Every day seemed to be the same as the last. Every experience, every face, was a piece of the same bland narrative that dissolved with the stroke of midnight, only to reassemble and disintegrate again.
Is today today? Or is today yesterday? Maybe today is tomorrow.
Sayuri wondered as she struggled to stay awake, struggled against the droning squeal of her biology teacher, and struggled against the thoughts that were rising up from somewhere in her brain. If she were paying attention to what the teacher was saying, she might have known where.
She touched her pencil to a bruise on her forearm. A few weeks ago, it had been as close to black as any purple could be, but it had since lightened to a deep lavender. One of many, the bruise had been a souvenir of one of her father’s more drunken rages.
She wished her mother was still around. Her mother would have known what to do. Her mother, a wellspring of the brightest warmest brand of maternal love and possessing a smile that could deflate the blackest of anger and diffuse the moodiest of moods, would have known what to do.
But she had been gone, let’s see, three years.

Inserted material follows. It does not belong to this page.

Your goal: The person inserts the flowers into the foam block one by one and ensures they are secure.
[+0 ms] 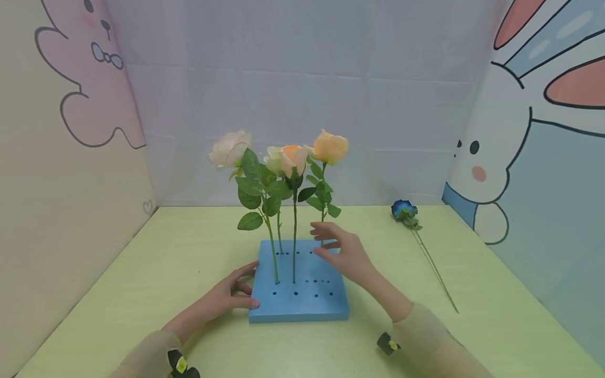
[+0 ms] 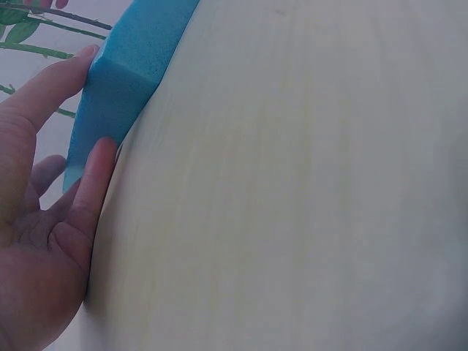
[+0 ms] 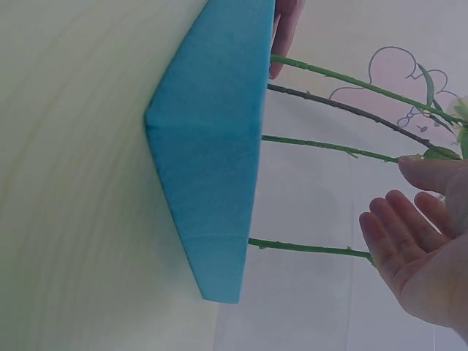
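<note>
A blue foam block (image 1: 298, 310) with rows of holes stands on the table, roses upright in it: a pale pink rose (image 1: 230, 149), a greenish-white rose (image 1: 273, 160), a peach rose (image 1: 294, 159) and a yellow-orange rose (image 1: 331, 147). At the block's left edge, my left hand (image 1: 229, 294) rests with the thumb on the top corner and fingers against the side. My right hand (image 1: 347, 254) hovers over the back right of the block, fingers relaxed around the yellow-orange rose's stem (image 3: 307, 248) without gripping it. In the right wrist view the palm looks bare.
A blue rose (image 1: 404, 210) lies on the table to the right, its long stem pointing toward the front. Behind the table hangs a pale curtain (image 1: 302, 94). Walls with cartoon animals border both sides.
</note>
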`<state>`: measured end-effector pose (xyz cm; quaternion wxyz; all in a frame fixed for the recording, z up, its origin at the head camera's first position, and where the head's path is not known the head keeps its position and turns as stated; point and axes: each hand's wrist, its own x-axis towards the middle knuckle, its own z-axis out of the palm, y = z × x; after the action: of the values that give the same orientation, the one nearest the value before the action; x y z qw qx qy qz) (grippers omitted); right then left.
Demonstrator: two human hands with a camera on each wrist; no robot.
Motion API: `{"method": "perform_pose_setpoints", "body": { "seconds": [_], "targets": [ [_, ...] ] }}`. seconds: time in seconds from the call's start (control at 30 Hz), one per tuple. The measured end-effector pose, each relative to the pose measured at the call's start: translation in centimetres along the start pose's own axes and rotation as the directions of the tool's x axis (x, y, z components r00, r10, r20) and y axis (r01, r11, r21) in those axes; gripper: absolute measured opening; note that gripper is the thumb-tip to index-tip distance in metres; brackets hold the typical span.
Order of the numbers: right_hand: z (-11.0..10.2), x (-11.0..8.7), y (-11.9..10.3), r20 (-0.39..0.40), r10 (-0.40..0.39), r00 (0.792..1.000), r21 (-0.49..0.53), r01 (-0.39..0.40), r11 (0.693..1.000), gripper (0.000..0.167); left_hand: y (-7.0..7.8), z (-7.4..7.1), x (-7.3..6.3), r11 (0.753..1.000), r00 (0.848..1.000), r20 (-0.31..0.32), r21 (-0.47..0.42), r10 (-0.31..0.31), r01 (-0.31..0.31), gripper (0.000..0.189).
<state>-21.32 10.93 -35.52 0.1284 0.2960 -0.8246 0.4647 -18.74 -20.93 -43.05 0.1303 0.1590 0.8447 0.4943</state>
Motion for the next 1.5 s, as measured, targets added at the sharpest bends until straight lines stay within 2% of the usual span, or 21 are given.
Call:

Three years of living with her father, three years of living in a constant state of unease because of her father’s alcoholism. It was a monster in the shadows that seized him every time he picked up a bottle. And the bastard seemed to possess neither the will nor the desire to tame that monster. He couldn’t keep his alcoholism at bay long enough to be a father to his daughter.
And he wondered why she hated him, why his very absence from her life framed her very hopes and aspirations for the future. She hadn’t told Izanami about what her father had been doing to her. How could she? She was supposed to be strong. She was one of the only people she knew whose parents had separated. Whenever she recounted her life- her cherry blossom childhood, and the divorce- to anyone, praise was sure to follow.
“You’re so strong.”
“You have an emotional strength that is rare among young ladies of this day and age.”
The fact that she retained a very high academic ranking despite her family situation was supposed to be impressive. She wished people would stop praising her.
She felt that familiar feeling of her gut twisting up in sheer anger, she felt the warm flood into her face. Anger.
And then there was the the future. The future she had been promised. She had already seen it stretch out in front of her, everything in it’s place. She had seen herself standing at the other side of the future, and she had liked what she saw.
She would be accepted to and attend Tokyo Imperial University with Izanami, where they would study biology. After they graduated, they would both be accepted into the Faculty of Medicine at Osaka Imperial University where she would study neurobiology, and he would study pediatrics. They would intern at some hospital (they had not decided on it yet), after which they would be granted their licenses to practise medicine. They would move to some smaller city, perhaps Kyoto, to work at a hospital. After they established their careers, they would have two children. A boy, and then a girl.
She allowed herself to smile ever so slightly, and felt the anger in her gut dissipate and the warmness drain out of her face, as she recited her hopes, one by one.